Maybe a future CEP @dugcampbell?

20 Likes

Great idea @happybeing - sounds like an ideal candidate for a CEP to me :slight_smile:

15 Likes

I think Pijul is a better contender for decentralized networks than git.

  1. Git takes a whole snapshot of workspace for each commit
  2. then it tries to find matching objects at the storage level and stores just the diffs to save space
  3. thus creates one compressed file which changes each time it’s recreated (git gc or autogc), resulting in a completely new file containing all the repository data, which can’t be efficiently stored (deduplication) on a content-addressable-network (immutable data)
  1. Pijul stores a patch for each commit
  2. then stores these patches as files at the storage level
  3. thus one additional commit is just one additional file => old patch files don’t change thus they can be efficiently stored on a content-addressable-network

tldr: git compresses all data to one file at the storage level, resulting in non-deduplicatable data. pijul works with compressed data (patches) at all levels, thus all patches can be stored as self-contained units allowing deduplication.

7 Likes

Thanks, not heard of Pijul, might take a look.

I think SAFE itself has a very efficient mechanism: make a snapshot of the data maps, save to Immutable Data and keep a pointer to that in a list along with tags etc. Not thought through, but illustrates the idea.

With that as the backend I think you can write a ‘git bridge’, to use git as the front end. Possibly there are also similar ways to use other Version Control Systems as the front end, with a very efficient SAFE VCS backend.

All just ideas for now though! Busy elsewhere :slight_smile:

Thanks for this though, it triggered the above thought!

UPDATE: I looked into Pijul a bit and it is interesting, although still alpha and obviously not well known or adopted. One to watch. Here are two articles I found helpful:

I had a conversation with them on twitter too, see thread:

https://twitter.com/safepress/status/1009161987484512256

2 Likes

Pijul is also implemented in the Safe Network’s native language, Rust. I had not heard of this VCS before it looks very interesting and appears to be much better suited to the Safe Network way of doing things.

From “Merging, patches, and pijul”:

pijul’s effortless merging and reordering might really lead to new and productive workflows. Are you old enough to remember when git was new and most people were still on SVN (or even CVS)? Lots of people were (quite reasonably) skeptical. “Who cares about easy branching?

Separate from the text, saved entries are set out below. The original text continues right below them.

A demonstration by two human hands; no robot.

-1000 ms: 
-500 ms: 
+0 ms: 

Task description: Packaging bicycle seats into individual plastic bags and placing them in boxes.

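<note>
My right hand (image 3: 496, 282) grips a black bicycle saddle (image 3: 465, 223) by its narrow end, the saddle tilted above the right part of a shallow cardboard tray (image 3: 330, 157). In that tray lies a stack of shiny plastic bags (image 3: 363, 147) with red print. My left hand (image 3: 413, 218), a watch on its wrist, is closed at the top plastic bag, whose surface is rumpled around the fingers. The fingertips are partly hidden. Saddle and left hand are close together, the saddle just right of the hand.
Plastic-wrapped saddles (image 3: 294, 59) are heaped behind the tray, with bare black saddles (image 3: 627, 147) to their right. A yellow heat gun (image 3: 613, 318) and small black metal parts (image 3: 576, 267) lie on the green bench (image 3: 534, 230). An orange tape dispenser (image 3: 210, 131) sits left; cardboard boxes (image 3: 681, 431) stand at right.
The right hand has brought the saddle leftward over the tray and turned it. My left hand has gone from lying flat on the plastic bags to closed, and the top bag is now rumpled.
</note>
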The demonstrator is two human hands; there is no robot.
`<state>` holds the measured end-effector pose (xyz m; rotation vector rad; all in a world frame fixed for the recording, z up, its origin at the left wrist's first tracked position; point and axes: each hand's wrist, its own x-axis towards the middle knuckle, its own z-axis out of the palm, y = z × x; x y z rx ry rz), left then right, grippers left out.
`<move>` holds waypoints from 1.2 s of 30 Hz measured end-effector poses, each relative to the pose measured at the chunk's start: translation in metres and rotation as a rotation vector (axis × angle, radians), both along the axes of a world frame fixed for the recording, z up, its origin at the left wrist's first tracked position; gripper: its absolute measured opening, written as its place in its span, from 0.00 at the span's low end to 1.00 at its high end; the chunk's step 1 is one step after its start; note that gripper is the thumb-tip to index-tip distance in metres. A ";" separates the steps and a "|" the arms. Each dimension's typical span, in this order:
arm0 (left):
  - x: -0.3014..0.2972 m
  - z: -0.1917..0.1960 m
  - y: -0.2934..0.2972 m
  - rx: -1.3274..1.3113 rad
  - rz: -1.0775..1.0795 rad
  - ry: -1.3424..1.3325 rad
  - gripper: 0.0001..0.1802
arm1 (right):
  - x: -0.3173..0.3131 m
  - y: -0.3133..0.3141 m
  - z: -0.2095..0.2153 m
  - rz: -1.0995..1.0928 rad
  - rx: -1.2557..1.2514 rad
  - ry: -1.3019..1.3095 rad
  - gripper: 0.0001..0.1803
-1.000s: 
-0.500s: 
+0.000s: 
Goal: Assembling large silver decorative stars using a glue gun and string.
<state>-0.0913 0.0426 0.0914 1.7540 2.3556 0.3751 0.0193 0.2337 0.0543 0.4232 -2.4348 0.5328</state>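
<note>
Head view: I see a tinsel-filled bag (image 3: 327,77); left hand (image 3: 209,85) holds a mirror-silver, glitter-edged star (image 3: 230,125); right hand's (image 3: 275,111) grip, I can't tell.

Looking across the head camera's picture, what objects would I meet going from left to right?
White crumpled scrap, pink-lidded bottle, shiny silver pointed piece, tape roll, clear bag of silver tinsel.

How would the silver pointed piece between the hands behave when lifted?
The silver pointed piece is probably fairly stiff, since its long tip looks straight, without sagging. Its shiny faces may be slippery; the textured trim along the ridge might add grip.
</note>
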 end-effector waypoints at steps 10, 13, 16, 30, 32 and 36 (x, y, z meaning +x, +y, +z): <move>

It’s better to merge changes immediately anyway.” Or, “who cares about distributed repositories? We have a central server, so we may as well use it.” Those arguments sound silly now that we’re all used to DVCSes and the workflow improvements that they bring, but it took time and experimentation to develop those workflows, and the gains weren’t always obvious beforehand. Could the same progression happen with pijul?

Grow into a new modern Safe Network, and a new VCS, the projects could complement one another.

3 Likes

After reading some about Pijul, I am quite curious to try it out.
I manage a lot of Git merging from our software projects, and Pijul has some really nice characteristics that would have made things much easier. It seems like a more elegant solution.